> [Exercise description]: Using the records that appear below, write out exactly the lines from the one with "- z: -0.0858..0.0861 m" through the one with "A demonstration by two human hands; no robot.", keeping both end lines.

> [Record set]:
****************

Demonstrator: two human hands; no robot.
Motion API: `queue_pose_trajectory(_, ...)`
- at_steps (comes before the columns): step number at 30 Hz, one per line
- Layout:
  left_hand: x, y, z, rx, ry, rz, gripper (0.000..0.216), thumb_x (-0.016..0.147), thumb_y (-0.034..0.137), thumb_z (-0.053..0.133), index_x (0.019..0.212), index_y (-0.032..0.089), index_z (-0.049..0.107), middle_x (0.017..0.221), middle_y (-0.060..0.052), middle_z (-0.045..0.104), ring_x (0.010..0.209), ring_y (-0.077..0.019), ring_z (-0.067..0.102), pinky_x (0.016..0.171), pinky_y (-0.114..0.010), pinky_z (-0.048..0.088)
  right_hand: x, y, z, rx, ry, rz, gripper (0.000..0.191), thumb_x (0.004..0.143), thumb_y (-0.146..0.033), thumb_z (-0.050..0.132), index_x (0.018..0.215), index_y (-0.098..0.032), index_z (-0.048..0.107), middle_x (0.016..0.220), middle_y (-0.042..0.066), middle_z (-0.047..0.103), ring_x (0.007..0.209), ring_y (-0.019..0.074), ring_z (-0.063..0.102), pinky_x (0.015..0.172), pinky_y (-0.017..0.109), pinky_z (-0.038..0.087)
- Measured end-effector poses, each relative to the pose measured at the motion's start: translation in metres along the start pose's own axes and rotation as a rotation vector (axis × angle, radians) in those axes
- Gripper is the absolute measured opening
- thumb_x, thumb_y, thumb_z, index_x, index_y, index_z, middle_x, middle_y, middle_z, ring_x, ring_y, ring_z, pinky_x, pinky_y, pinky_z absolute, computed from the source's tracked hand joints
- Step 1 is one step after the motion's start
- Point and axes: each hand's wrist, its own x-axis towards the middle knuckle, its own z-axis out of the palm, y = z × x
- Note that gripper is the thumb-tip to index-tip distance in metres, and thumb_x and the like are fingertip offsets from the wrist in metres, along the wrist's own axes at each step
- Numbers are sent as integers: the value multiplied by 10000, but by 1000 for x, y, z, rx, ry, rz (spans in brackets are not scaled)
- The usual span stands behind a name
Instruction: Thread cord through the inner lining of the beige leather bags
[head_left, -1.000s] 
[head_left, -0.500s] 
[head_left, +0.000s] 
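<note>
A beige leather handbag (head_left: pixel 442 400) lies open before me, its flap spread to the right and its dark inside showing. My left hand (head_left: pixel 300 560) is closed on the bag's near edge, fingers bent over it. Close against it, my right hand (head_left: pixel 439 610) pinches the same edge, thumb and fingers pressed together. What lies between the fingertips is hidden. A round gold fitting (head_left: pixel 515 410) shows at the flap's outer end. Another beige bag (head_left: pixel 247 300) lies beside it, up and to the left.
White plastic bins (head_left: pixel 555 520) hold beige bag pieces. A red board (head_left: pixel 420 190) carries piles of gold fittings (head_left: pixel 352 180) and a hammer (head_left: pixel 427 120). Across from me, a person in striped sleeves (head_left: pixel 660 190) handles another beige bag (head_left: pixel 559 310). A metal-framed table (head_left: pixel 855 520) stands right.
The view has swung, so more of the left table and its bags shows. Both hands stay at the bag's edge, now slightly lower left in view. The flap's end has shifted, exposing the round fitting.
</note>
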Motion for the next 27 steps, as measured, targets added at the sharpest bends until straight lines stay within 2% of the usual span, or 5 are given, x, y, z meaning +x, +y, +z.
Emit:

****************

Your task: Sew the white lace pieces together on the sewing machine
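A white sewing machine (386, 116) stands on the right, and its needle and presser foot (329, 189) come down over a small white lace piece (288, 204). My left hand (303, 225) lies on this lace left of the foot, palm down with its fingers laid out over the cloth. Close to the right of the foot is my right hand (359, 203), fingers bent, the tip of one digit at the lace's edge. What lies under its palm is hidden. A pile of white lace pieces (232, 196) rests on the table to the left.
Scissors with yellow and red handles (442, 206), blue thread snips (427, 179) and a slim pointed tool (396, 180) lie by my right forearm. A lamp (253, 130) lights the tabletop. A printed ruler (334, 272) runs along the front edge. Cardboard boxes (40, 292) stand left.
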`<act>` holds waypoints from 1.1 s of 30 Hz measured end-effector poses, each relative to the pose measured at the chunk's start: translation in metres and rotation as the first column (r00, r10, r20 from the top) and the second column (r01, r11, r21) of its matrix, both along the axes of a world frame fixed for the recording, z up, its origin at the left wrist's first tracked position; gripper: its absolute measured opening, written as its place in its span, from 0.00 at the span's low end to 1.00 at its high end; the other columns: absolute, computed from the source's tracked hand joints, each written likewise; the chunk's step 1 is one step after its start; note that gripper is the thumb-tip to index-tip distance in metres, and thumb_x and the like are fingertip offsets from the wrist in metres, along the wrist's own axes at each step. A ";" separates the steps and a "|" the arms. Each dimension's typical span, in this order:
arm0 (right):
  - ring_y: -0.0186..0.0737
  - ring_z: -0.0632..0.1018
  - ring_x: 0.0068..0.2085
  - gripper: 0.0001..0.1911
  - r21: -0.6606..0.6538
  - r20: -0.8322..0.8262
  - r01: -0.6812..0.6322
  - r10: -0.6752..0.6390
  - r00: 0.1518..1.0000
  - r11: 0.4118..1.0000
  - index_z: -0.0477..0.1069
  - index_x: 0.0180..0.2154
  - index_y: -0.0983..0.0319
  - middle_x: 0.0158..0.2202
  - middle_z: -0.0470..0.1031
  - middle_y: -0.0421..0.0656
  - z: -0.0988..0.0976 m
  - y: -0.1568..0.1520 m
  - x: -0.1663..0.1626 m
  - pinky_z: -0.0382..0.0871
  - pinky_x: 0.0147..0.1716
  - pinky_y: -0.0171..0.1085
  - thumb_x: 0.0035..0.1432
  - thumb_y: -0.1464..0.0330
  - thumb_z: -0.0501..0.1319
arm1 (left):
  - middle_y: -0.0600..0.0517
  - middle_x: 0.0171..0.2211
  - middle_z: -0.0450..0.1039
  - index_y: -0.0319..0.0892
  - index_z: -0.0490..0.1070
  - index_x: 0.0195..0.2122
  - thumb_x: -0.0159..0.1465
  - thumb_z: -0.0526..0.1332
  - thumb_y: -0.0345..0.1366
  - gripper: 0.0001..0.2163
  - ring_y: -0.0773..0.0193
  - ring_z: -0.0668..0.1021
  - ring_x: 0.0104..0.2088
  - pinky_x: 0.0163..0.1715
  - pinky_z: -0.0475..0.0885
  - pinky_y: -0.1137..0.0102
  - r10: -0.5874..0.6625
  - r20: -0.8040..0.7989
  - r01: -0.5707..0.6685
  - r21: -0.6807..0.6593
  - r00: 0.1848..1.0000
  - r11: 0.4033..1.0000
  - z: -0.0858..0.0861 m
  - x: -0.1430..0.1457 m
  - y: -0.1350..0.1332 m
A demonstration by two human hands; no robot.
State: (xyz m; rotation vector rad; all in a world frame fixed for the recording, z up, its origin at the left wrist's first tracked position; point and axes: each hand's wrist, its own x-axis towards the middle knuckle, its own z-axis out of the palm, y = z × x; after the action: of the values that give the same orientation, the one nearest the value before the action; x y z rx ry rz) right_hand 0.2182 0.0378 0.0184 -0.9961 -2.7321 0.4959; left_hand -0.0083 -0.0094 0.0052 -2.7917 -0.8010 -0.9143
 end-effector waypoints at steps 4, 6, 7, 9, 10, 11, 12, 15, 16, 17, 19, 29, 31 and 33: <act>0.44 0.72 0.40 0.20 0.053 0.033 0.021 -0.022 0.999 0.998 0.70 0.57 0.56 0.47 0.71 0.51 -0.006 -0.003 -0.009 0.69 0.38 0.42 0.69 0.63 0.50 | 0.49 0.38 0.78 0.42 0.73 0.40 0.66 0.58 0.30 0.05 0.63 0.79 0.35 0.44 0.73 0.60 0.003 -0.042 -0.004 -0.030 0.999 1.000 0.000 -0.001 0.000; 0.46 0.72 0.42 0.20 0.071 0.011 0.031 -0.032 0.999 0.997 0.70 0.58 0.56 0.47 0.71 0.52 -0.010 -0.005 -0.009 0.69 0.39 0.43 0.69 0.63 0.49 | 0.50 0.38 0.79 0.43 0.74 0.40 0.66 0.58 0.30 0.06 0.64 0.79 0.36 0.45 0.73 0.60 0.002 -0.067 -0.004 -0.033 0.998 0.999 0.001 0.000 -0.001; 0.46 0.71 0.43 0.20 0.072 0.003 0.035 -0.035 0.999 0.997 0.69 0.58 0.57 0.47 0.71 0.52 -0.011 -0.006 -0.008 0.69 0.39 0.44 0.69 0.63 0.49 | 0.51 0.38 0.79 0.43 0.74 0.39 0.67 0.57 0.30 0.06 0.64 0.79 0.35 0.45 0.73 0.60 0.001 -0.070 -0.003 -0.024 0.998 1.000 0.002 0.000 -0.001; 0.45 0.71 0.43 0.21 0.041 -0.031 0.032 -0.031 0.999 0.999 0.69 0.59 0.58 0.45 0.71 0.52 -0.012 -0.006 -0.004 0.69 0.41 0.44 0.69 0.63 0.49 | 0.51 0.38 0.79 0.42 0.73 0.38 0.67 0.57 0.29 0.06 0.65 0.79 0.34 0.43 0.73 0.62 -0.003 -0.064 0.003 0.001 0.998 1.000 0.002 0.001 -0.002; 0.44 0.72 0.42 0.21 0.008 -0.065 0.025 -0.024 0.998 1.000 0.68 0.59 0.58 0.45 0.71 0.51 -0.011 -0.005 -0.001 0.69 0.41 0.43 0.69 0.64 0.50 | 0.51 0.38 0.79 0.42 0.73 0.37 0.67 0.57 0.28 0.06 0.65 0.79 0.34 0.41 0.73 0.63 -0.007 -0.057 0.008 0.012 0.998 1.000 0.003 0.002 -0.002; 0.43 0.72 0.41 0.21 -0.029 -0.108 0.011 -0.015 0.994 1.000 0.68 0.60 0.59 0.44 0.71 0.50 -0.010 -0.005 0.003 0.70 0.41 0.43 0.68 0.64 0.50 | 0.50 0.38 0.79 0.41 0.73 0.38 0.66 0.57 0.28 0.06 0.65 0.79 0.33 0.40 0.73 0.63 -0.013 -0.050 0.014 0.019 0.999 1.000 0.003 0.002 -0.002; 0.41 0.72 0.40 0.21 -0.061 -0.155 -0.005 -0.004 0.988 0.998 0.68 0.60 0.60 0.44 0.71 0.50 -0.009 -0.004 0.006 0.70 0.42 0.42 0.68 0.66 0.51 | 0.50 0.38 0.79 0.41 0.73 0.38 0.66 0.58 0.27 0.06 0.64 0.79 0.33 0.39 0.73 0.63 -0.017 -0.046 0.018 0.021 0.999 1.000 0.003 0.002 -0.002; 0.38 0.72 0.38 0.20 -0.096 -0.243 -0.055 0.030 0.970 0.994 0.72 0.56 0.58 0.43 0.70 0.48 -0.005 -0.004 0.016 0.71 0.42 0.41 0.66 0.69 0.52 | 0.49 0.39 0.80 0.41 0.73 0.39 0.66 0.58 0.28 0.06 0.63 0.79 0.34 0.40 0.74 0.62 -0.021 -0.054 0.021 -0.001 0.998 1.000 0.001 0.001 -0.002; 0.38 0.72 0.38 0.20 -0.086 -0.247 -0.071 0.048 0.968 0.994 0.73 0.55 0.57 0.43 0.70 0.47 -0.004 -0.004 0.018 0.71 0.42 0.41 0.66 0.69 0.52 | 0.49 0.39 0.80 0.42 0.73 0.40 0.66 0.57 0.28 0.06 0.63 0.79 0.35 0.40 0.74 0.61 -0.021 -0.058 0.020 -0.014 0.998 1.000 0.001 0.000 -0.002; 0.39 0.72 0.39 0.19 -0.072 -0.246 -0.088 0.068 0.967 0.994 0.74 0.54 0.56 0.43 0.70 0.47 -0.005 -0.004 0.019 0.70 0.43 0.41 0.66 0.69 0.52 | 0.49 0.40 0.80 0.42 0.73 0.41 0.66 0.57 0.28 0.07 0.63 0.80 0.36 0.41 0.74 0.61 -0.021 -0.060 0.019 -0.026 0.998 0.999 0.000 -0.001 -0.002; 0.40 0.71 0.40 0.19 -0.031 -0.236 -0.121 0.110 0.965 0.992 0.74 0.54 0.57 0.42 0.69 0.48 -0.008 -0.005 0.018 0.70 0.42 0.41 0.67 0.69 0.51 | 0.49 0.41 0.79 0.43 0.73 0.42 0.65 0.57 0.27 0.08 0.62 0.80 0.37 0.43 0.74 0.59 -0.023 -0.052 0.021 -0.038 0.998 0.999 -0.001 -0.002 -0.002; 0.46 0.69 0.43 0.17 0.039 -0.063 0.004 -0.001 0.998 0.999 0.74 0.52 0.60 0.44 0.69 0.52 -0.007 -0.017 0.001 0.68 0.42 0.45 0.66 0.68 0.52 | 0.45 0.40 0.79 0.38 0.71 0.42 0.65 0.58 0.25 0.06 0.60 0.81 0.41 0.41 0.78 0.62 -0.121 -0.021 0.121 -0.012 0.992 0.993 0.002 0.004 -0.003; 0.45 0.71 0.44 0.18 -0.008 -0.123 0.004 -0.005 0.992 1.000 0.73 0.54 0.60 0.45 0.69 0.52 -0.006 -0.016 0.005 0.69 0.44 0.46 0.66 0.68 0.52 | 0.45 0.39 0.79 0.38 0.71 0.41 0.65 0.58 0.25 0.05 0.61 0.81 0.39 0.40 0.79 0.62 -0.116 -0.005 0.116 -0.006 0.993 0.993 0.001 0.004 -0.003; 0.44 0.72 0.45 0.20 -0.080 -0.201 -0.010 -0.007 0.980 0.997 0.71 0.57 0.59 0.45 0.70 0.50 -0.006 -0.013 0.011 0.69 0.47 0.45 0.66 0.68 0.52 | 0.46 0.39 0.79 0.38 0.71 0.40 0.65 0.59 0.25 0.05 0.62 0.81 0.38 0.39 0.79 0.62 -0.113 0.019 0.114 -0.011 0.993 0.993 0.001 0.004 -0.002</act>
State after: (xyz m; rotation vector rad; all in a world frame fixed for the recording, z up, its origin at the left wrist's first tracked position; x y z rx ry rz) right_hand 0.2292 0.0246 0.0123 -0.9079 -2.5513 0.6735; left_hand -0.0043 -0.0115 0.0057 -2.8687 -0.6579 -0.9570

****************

> [Output for this exercise]:
  - z: -0.0858..0.0861 m
  - x: -0.1430..0.1457 m
  - y: -0.1350..0.1332 m
A demonstration by two human hands; no robot.

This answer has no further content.